Competing visions about the church’s purpose are one of the greatest tensions a church can experience. These can be especially obvious during a pastoral transition.
Imagine a new pastor coming into a church. One of the first things (s)he does is to announce a visioning retreat. The pastor and leaders go off and start with a blank slate. The pastor asks questions about how the church can reach new people or how the church can grow. (S)he says the church needs to change its worship style. You can’t reach unchurched people with this church’s style of music. And they need to get out of the building more, focus on community service or evangelism projects. Replace potlucks with service projects.
Some people on the new visioning team agree. They’re excited, ready to reach the world—or at least to make their church grow. Others are resistant. They like the current worship music. They see each other as family, and the potlucks promote that.
One of the reasons this is happening is because of the strong focus on leadership in clergy world. We’re expected to be leaders, change-agents, visioneers. If you don’t come into a church and wipe the slate clean for a fresh vision, what are you doing? The biggest metric of accomplishment in clergy world is church growth. If you don’t believe me, look at the lineup of speakers for any clergy conference. How many are introduced as pastors of large or “fastest-growing” churches? Success looks like building a machine that grows the church. It’s a focus on outreach and witness.
But when a pastor comes to a new church, the reality is that (s)he doesn’t arrive to a blank slate. (S)he arrives to a group of real people who probably already have a vision. More than that, they have a life together as community. They have people within who are looking to the church, and to the pastor, for care. Many of them see the church as a nurturing community.

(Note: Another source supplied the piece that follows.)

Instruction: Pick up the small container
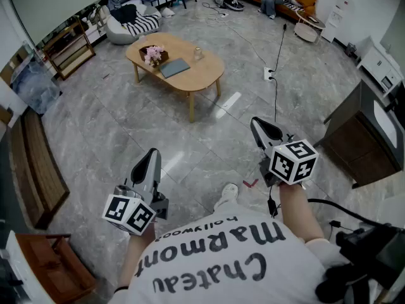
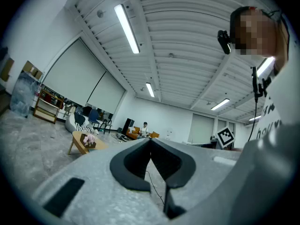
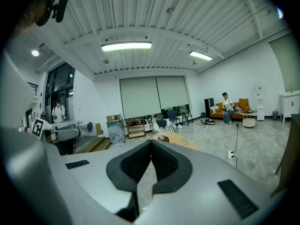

These two visions of the church often run in conflict with each other. Are we building a machine of outreach and witness to new people (change the music to appeal to the masses!) or are we creating a community of nurture (those old, familiar hymns nurture our souls)? Sometimes we can see the tension divide three ways instead of two: you have the people who cherish community (nurture), those more interested in going outside the walls to serve in the community (outreach) and those more interested in bringing new converts inside the church’s walls (witness).
A mentor told me that two factions tend to arise in a church. One wants the pastor to be a CEO, boldly leading them into new territory. That’s the outreach and witness focus. This group is usually younger, though not exclusively. The other group wants the pastor to be a chaplain, visiting them when they’re sick, tending to their souls. They tend to be the older group, though not exclusively.
The problem isn’t that one of these is right and one is wrong. The problem comes when we view these as conflicts to resolve rather than tensions to manage.
A church must be a place of nurture. And the pastor, above all others, must remember that. The pastor can’t delegate all of that nurturing responsibility so that (s)he can be out evangelizing the world. Pastoral care is a responsibility of the whole church, but especially of the pastor.
And a church must be a place of outreach and witness. Pastors who attend conferences or report to denominational management usually don’t need to be reminded of this. If you’re in some of the same worlds I’m in, there’s no shortage of people asking how our churches are growing or reaching people. Most of clergy world is telling our clergy to be bold, change-making leadership CEOs. This may be why some of our pastors rush into new churches and declare a big, bold new vision, then begin getting to know names. They’ve been trained to be visioneers, not chaplains.
Churches must ask questions about outreach and witness, especially because we can easily become focused on ourselves alone. A pastor can’t simply resort to the role of chaplain, especially if (s)he limits the chaplain’s responsibilities to those who cross the sanctuary’s threshold.
Of course, sometimes the outreach and witness questions lead us in all the wrong directions, even when we mean well by them. They can lead us away from being ourselves, into something forced and unnatural. Millennials can warm to singing hymns when those around them sing with conviction and devotion. They’re less likely to warm to a lackluster attempt at the latest K-Love song.
Is the church a nurturing community for its members or an outreaching and witnessing community to the world? The answer must be both. Many of our tensions and hasty decisions come when we believe we can only answer one way or the other.
 Thanks to Andy Stanley for this terminology––even if much of this post aims to contradict other things he’s teaching.
 I use millennials because they seem to be the group our churches are all visioneering to reach.
 For any who think that you need “contemporary” music to “reach the young people,” know that a lot of those young people are looking for expressions of our faith with deeper roots. (Though most of them will also tell you that the “roots” they refer to go long past the Gaithers and Fanny Crosby, so your traditions will need to run deeper.)